If you’ve been training this way, don’t worry, it’s not your fault.  The fitness institutions, magazine editors, and equipment manufacturers all need this cycle to perpetuate, lest you realize 90% of their machines and advice are useless to your goal.  So, they peddle images of fitness models riding elliptical machines, doing biceps curls, and drinking protein shakes, rather than encouraging you to think and train like the body you want to have.  Also, it’s a lot easier than the alternative.  This type of exercise allows you to read a magazine while working out, or get a pump without losing your breath.  While these facts may be comforting after a long day at the office, they won’t translate into results.

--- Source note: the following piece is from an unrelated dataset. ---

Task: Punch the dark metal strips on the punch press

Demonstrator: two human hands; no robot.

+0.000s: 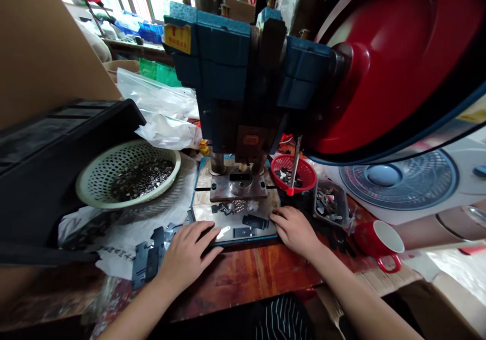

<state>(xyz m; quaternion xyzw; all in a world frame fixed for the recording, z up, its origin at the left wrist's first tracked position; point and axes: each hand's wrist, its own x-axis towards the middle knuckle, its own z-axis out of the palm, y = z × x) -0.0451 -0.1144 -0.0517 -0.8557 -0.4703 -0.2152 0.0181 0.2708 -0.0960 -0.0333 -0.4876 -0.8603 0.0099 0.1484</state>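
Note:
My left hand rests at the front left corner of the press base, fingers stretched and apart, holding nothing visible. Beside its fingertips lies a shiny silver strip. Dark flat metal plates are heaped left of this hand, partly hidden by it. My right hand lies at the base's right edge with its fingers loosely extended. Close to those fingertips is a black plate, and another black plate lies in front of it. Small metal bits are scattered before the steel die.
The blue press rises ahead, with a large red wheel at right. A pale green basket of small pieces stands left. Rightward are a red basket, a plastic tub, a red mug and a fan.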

Now, this is not to say that every piece of equipment in your gym is junk.  If you’ve sustained an injury, lower impact exercises like the elliptical are a necessity to proper recovery.  Individuals who are severely de-conditioned and have decided to get in shape should start with simpler, more stable exercises before doing box jumps and pullups.  However, when you’re ready for the next step, you need to start thinking outside the box.

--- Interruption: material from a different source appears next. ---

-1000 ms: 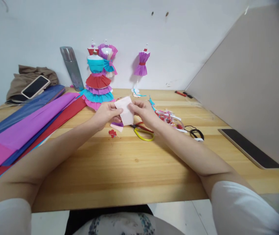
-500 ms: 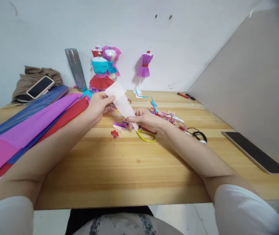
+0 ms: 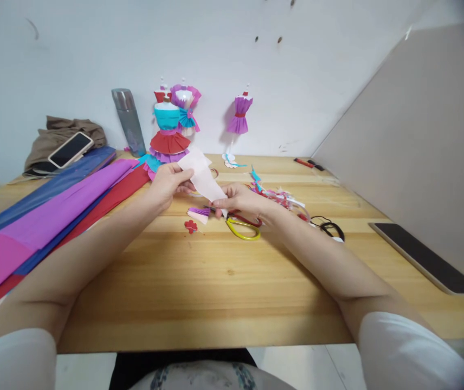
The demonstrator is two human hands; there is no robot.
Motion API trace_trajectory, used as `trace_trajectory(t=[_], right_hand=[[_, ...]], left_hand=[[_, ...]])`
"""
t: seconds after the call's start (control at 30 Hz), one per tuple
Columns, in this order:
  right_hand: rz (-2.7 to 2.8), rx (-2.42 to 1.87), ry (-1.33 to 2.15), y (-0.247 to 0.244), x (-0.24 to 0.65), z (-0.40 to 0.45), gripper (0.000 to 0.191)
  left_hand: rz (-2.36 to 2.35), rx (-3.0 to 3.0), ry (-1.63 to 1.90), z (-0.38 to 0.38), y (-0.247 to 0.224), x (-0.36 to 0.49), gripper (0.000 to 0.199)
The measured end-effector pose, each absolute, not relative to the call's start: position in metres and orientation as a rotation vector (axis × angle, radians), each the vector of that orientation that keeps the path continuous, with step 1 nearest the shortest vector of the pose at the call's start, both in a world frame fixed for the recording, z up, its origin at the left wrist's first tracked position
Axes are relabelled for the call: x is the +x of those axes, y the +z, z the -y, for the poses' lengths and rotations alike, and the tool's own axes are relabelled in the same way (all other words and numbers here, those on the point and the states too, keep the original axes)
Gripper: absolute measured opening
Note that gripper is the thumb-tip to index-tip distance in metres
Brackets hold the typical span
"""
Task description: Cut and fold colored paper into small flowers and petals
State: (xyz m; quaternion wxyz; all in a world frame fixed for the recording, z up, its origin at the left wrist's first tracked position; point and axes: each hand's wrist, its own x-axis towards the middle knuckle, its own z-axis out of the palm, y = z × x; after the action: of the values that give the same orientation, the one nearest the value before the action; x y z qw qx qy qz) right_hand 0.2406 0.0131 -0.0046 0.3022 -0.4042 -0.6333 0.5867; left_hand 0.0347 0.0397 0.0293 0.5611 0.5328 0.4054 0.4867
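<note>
A pale pink strip of paper (image 3: 204,176) slants between my hands above the table. My left hand (image 3: 171,183) pinches its upper left part, thumb on top. Its lower right end is in the fingers of my right hand (image 3: 236,199). Scissors with yellow and red handles (image 3: 243,229) lie just below the right hand, their blades partly hidden by it. Close by on the wood are a pleated purple and pale pink paper piece (image 3: 198,213) and a red flower-shaped piece (image 3: 191,226).
Mini dress forms in coloured paper (image 3: 169,130) stand at the back, with a purple one (image 3: 239,115) apart. Folded paper sheets (image 3: 53,227), a phone (image 3: 70,150) and a bottle (image 3: 129,123) are left. Paper scraps (image 3: 278,197) and a dark tablet-like slab (image 3: 425,257) lie right.
The whole scene sits slightly lower in view. Both hands keep their hold on the pale pink paper, which bends a little more near its right end.
</note>
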Motion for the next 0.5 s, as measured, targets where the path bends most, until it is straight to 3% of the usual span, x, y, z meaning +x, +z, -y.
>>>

Here are a few tips to get you started:

  1. Train your entire body.  Gone are the days of chest, shoulders, and triceps on Mondays; back and biceps on Tuesdays.  Start incorporating connected exercises like squat and press, barbell cleans, and deadlifts into your workouts, and do them at short rest intervals. 
  2. Use non-traditional exercises.  This is where it gets fun.  Use sandbags instead of barbells, kettlebells instead of dumbells.  Use medicine balls, tractor tires, sledge hammers, ropes, rocks, and cars.  Athletic bodies are built by activities that require balance, strength, agility, and endurance—all at the same time.  Static environments don’t lend themselves to such activities, so get out and start exploring.
  3. Train with tempo.  Organize your workout into a circuit of 4 or 5 exercises, moving directly from one to the next.  For example: Do 20 sandbag squats, 20 pushups, 20 kettlebell swings, 20 situps, and run a ¼ mile.  Do it as fast as you can, rest for 1 minute and repeat 3 times.  If you’re not out of breath, you’re not working hard enough.


Building an athletic body is not easy, and there are no short cuts.  But if you commit to training your entire body using athletic methods, you will see the results.